**SUPPLIED MATERIAL**
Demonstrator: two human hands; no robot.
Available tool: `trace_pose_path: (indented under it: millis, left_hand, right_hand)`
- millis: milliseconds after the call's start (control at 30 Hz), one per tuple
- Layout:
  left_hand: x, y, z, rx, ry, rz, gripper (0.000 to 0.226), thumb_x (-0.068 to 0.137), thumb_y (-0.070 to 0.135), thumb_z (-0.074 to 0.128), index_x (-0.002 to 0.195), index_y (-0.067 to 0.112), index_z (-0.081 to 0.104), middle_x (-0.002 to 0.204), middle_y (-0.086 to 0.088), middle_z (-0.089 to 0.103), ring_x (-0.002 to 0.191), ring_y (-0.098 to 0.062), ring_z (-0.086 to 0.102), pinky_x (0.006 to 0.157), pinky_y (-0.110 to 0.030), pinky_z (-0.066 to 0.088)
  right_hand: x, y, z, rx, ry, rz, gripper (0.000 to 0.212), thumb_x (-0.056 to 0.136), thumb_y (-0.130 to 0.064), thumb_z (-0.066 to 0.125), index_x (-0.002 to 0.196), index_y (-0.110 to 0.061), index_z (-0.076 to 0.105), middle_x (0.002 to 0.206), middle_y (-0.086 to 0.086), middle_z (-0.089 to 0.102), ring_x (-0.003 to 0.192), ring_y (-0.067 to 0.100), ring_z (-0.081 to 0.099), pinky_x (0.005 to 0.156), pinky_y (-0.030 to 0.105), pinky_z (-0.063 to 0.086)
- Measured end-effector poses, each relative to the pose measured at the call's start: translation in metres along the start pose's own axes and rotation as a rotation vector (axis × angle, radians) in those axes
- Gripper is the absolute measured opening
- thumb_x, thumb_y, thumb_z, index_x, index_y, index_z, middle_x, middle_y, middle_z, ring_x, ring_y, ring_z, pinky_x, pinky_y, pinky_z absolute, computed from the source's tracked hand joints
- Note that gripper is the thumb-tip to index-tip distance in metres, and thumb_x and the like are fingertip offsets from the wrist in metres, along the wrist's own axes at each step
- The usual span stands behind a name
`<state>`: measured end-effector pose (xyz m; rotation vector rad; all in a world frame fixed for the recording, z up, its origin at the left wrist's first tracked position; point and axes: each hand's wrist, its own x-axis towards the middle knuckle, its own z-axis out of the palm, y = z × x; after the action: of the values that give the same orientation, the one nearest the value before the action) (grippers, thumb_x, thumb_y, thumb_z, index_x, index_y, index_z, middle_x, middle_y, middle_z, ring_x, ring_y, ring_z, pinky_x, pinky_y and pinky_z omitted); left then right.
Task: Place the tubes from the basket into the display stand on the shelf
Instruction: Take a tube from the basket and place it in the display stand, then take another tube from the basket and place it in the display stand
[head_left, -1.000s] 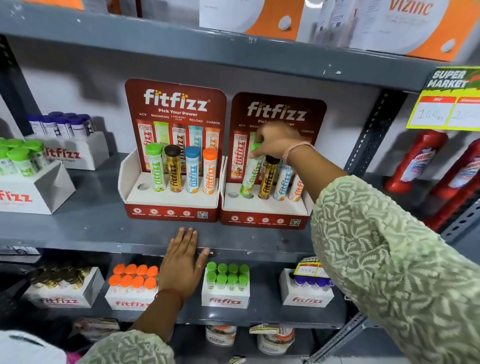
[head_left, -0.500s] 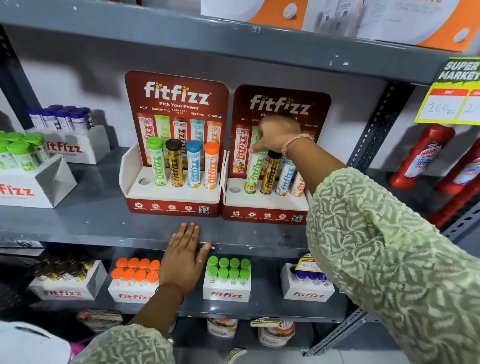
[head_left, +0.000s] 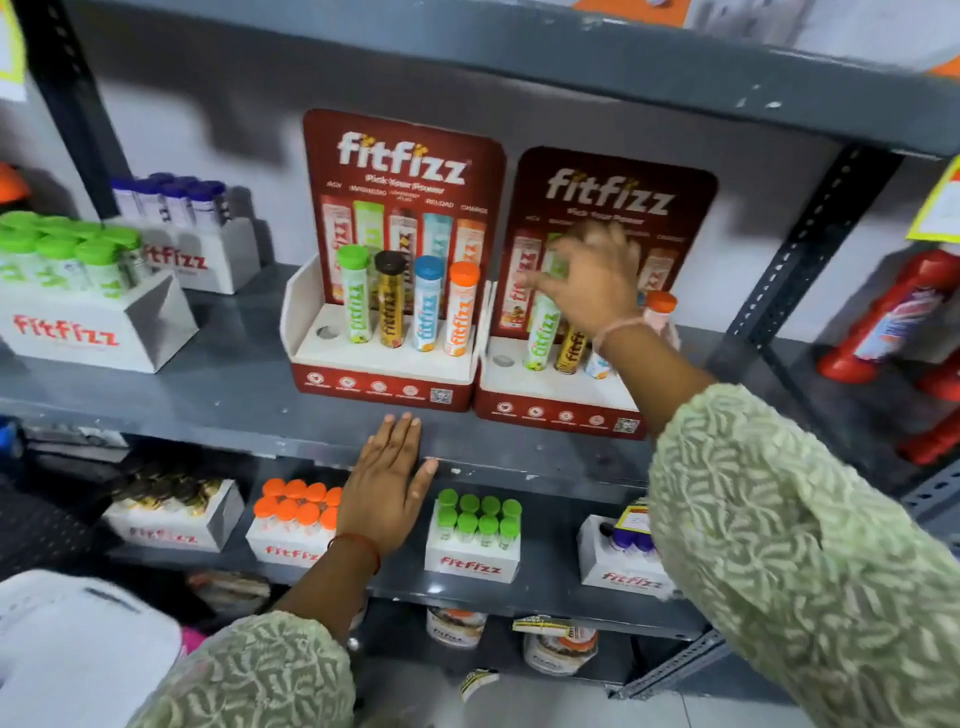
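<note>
- Two red display stands sit side by side on the grey shelf (head_left: 234, 384), their bases touching: the left stand (head_left: 384, 387) and the right stand (head_left: 556, 410).
- Four tubes stand upright in the left stand: a green-capped tube (head_left: 356, 301), a brown-capped tube (head_left: 390, 304), a blue-capped tube (head_left: 427, 306) and an orange-capped tube (head_left: 461, 312). The hole (head_left: 327, 332) at its far left is unfilled.
- In the right stand, a light green tube (head_left: 541, 332) leans slightly, with a gold tube (head_left: 570, 351) just beside it and the bottom of a blue-labelled tube (head_left: 597, 366) next to that. An orange-capped pale tube (head_left: 661, 317) stands at the right end, partly behind the wrist. The leftmost hole (head_left: 503, 360) here is also unfilled.
- The right hand (head_left: 597, 280) is raised in front of the right stand's back panel, above the tube tops, fingers (head_left: 540, 283) spread loosely and blurred; it grips nothing that can be made out.
- The left hand (head_left: 387, 488) lies flat, palm down, fingers together, on the front edge of the shelf, just in front of the left stand, holding nothing.
- White boxes of tubes sit on the same shelf to the left: green-capped ones (head_left: 67, 260) in front, purple-capped ones (head_left: 171, 200) behind.
- On the shelf below, more white boxes hold orange-capped tubes (head_left: 293, 504) and green-capped tubes (head_left: 478, 514), either side of the left wrist.
- Red bottles (head_left: 893, 317) lie at the far right.
</note>
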<state>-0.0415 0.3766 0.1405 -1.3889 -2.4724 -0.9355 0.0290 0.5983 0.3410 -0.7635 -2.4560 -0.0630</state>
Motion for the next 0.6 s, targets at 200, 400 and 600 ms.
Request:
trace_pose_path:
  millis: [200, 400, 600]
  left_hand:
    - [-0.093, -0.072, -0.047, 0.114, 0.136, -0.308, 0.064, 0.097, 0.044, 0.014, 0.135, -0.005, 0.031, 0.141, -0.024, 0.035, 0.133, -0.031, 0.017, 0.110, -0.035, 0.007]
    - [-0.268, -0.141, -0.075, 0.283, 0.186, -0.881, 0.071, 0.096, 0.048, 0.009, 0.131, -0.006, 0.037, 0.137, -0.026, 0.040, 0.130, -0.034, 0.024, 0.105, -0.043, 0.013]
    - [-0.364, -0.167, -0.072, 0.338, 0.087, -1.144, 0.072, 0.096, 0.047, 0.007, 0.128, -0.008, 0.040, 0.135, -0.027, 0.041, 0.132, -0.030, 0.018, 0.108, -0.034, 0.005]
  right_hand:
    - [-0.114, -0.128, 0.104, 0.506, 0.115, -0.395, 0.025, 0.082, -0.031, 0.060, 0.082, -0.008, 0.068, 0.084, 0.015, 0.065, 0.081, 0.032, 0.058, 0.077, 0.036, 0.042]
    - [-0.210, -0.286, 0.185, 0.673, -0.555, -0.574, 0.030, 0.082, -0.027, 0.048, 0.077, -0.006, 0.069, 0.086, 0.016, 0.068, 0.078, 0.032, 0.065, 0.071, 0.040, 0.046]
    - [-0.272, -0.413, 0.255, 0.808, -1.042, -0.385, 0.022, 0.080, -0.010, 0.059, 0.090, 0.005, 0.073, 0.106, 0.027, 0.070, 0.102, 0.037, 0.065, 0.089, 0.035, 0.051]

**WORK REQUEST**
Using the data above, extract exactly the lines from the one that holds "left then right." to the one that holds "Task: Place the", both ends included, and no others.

**YOUR RESPONSE**
`<state>`: measured end-effector pose (xyz m; rotation vector rad; all in a world frame fixed for the recording, z up, its origin at the left wrist's first tracked position; point and axes: each hand's wrist, its own x-axis towards the middle knuckle, its own z-axis out of the palm, y = z × x; after the action: of the values that give the same orientation, the one nearest the value before the action) (grippers, thumb_x, thumb_y, thumb_z, index_x, index_y, index_z, middle_x, middle_y, middle_z, ring_x, ring_y, ring_z, pinky_x, pinky_y and pinky_z omitted); left then right.
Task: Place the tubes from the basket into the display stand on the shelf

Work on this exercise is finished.